## WORK TO COMPLETE
Look through the data below and extract, unchanged, the lines from the one that contains "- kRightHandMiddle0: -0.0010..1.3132" to the one that contains "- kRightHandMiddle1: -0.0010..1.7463", both included.
(RECORDED DATA begins)
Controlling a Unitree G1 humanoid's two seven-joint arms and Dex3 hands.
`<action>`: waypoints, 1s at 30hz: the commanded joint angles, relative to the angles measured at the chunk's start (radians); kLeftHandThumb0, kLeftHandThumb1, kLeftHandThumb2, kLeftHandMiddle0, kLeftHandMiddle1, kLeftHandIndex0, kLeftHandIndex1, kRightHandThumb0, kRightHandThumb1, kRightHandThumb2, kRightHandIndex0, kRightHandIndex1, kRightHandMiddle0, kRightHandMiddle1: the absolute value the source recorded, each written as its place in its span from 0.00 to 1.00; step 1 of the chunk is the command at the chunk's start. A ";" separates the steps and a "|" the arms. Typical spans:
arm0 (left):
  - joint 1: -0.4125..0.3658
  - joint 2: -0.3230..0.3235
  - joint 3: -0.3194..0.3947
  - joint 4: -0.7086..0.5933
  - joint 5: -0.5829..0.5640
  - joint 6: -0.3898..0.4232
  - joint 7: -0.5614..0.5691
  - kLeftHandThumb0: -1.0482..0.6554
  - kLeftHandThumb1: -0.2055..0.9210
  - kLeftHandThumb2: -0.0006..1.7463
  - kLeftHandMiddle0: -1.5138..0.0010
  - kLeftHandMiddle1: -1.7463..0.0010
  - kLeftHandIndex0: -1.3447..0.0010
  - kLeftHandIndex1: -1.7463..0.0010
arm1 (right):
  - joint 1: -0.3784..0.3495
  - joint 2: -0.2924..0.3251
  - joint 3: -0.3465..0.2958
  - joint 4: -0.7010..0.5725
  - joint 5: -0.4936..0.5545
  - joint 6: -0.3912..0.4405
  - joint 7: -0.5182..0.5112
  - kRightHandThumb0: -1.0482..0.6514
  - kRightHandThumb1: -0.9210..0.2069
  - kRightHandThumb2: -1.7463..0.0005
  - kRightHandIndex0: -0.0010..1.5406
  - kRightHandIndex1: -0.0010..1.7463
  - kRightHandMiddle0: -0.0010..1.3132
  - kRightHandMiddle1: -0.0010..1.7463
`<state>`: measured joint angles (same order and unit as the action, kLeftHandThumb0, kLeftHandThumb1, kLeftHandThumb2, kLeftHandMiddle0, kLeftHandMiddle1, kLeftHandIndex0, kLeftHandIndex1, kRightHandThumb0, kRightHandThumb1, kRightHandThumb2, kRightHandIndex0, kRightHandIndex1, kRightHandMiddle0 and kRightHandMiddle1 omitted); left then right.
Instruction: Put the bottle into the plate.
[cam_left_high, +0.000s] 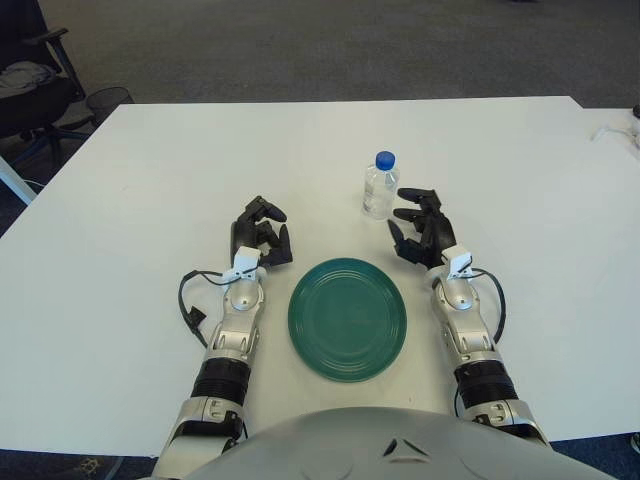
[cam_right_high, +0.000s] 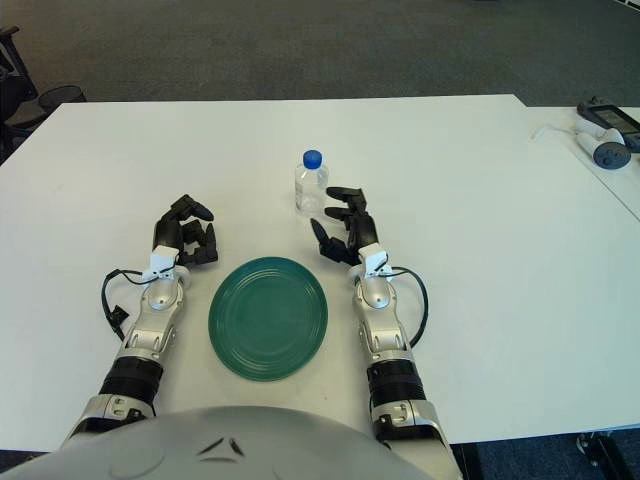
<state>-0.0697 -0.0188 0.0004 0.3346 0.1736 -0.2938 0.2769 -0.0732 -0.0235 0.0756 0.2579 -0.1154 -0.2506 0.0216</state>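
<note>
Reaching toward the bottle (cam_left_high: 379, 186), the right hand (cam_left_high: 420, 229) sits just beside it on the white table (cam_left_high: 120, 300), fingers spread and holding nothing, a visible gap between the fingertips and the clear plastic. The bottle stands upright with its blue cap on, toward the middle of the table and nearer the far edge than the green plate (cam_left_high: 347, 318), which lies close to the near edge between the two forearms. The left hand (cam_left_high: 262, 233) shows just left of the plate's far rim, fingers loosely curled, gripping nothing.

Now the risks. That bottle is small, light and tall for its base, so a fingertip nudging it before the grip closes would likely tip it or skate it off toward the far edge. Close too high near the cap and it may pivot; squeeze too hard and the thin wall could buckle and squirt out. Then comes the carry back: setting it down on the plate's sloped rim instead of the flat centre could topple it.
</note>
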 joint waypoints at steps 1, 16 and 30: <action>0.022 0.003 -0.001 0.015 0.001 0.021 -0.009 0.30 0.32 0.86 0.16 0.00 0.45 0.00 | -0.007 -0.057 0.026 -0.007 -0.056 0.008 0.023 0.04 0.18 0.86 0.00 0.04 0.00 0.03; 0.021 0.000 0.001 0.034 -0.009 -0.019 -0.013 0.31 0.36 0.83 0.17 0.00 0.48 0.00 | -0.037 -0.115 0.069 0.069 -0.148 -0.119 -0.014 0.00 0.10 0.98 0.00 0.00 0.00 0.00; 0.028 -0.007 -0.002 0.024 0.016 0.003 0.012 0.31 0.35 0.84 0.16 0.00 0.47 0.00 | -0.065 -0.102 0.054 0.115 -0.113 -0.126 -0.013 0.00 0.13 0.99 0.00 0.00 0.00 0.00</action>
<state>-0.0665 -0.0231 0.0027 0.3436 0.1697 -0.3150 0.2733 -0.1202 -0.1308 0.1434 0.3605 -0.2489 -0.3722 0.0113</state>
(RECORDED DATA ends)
## EXERCISE RESPONSE
  - kRightHandMiddle0: -0.0010..1.3132
  - kRightHandMiddle1: -0.0010..1.7463

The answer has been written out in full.